The paper tackles the problem of zero-shot weight-space adaptation of neural networks to unseen tasks by repurposing generative image synthesis techniques, such as natural language guidance and diffusion models, to generate adapted weights, and demonstrates that their methods outperform existing multi-task and meta-learning approaches on the Meta-VQA dataset.

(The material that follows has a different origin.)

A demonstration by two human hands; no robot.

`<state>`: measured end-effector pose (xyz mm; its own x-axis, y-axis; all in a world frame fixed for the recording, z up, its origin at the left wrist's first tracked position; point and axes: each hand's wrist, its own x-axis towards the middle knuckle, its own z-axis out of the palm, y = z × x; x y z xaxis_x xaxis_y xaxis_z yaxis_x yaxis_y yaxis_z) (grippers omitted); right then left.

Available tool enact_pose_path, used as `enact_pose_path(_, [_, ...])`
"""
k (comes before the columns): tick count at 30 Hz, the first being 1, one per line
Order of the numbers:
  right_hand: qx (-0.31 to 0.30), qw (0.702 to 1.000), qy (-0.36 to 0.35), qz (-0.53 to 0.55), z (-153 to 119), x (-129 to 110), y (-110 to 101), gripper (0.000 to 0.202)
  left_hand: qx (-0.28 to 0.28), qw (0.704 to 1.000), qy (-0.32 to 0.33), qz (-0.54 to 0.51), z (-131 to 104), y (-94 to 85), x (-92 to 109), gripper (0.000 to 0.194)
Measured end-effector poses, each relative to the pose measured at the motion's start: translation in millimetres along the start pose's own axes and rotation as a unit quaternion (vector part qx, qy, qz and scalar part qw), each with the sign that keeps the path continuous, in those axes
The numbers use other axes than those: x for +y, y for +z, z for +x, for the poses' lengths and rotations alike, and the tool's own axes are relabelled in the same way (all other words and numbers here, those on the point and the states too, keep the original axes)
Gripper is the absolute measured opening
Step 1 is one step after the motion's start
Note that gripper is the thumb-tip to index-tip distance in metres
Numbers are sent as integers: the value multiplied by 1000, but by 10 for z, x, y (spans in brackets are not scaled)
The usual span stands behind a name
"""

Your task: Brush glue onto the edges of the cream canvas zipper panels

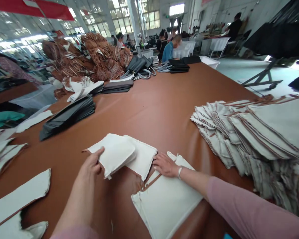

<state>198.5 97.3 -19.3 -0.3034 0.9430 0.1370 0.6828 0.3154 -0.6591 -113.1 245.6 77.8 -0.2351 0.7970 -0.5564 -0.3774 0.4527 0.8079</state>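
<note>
Near the brown desk's (161,99) far end stands a white bin (210,62), contents unclear. Above this desk, the left hand (96,161) grasps a white panel (118,151); the right hand (166,165) lies flat on white pieces (168,199).

Bright daylight enters through whitened windows (176,9) beyond the brown table (159,103), the floor (229,74) to its right glares, soft shadows darken its near side, and the background (12,43) left of it looks blurred and stretched.
</note>
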Motion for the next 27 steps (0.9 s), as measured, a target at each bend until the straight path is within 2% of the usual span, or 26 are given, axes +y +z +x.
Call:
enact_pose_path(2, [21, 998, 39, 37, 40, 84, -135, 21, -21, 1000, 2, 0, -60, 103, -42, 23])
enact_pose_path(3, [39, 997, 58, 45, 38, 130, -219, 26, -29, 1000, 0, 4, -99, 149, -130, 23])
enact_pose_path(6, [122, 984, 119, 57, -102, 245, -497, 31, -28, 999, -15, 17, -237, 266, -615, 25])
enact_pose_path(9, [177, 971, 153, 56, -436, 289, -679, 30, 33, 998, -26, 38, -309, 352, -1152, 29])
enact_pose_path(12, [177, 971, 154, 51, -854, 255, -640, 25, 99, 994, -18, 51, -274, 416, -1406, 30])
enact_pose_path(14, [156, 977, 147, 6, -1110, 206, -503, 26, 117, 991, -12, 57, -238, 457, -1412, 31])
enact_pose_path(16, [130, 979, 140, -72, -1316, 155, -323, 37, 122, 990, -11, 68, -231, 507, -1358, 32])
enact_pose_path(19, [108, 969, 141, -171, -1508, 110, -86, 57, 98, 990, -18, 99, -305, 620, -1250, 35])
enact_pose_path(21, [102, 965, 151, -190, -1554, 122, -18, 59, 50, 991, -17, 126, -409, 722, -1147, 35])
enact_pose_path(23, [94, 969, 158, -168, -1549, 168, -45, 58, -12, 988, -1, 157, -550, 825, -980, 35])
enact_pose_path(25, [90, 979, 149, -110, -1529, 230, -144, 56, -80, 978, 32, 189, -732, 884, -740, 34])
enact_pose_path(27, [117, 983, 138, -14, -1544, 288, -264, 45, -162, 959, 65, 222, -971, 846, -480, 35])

We introduce meta-learning algorithms that perform zero-shot weight-space adaptation of neural network models to unseen tasks. Our methods repurpose the popular generative image synthesis techniques of natural language guidance and diffusion models to generate neural network weights adapted for tasks. We first train an unconditional generative hypernetwork model to produce neural network weights; then we train a second "guidance" model that, given a natural language task description, traverses the hypernetwork latent space to find high-performance task-adapted weights in a zero-shot manner. We explore two alternative approaches for latent space guidance: "HyperCLIP"-based classifier guidance and a conditional Hypernetwork Latent Diffusion Model ("HyperLDM"), which we show to benefit from the classifier-free guidance technique common in image generation. Finally, we demonstrate that our approaches outperform existing multi-task and meta-learning methods in a series of zero-shot learning experiments on our Meta-VQA dataset.